Anger is something I had always been discouraged from feeling. But a degree of protective anger can be really healthy and healing. It was a sign of valuing myself that I could say, “this is not good enough” and to be angry about being failed by services that should have been there when I needed them. But when the anger came, it was strong, and it was hard not to turn that anger inwards onto myself with the punishing behaviours that I was so used to. I soon realised that to manage this anger it needed to be channelled into doing something to help change things. This is where my campaigning began.
"Remember that however valuable the opportunities that might crop up may be, self-care comes first."
This is where Mind came in. Scanning the Mind membership email, I saw a call for people to take part in a Mind photo shoot. I remember going along to London feeling extremely nervous, especially because my relationship with my body image made having my photograph taken a difficult experience. Taking part was a personal triumph and a sign of how far I had come in terms of accepting myself - the way I look, my weight and shape, and my experience of mental health problems. I was no longer ashamed.
I gained so much confidence from being involved with Mind, and went on to volunteer in making videos, reviewing Mind information leaflets and being a Voice of Mind representing Wales in their landmark 2015 general election campaign. I had gone from being in a place where I felt my needs weren’t important enough to get any help all the way to speaking at the Conservative Party Conference, meeting the Health Secretary and Deputy Prime Minister and speaking live on national news programmes.

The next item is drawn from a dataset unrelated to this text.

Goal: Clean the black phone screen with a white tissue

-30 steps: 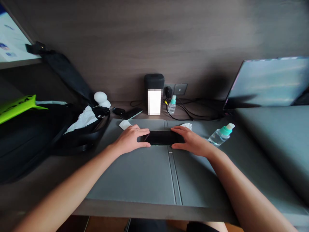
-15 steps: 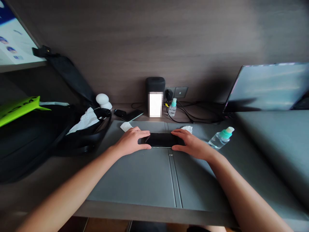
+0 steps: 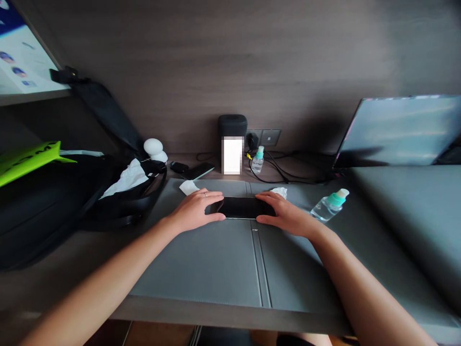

From this I have managed keep up my work as a mental health campaigner alongside returning to study. When I can, I still take up offers to speak at conferences or to the media, or take time from my Masters thesis to write blogs for the Huffington Post. It is really important though to remember that however valuable the opportunities that might crop up may be, self-care comes first. Balance is key in all things and doing too much burning out through too much campaigning is not a price worth paying.
Looking back on my journey to becoming a campaigner, I can see that so much has changed. While there is still such a long way to go to making sure that mental health services receive the same funding and prioritisation as physical health, there have been steps in the right direction, and some of those I have been part of. I can see so much change in myself as well. Having grown in confidence I now know that my voice is worth being heard and that I am no longer powerless over my situation.
One thing I can’t change is having had this experience in the first place. But I can control how I respond to it, the meaning I make out of it and the message I want to promote about how society should respond to mental health problems in the first place.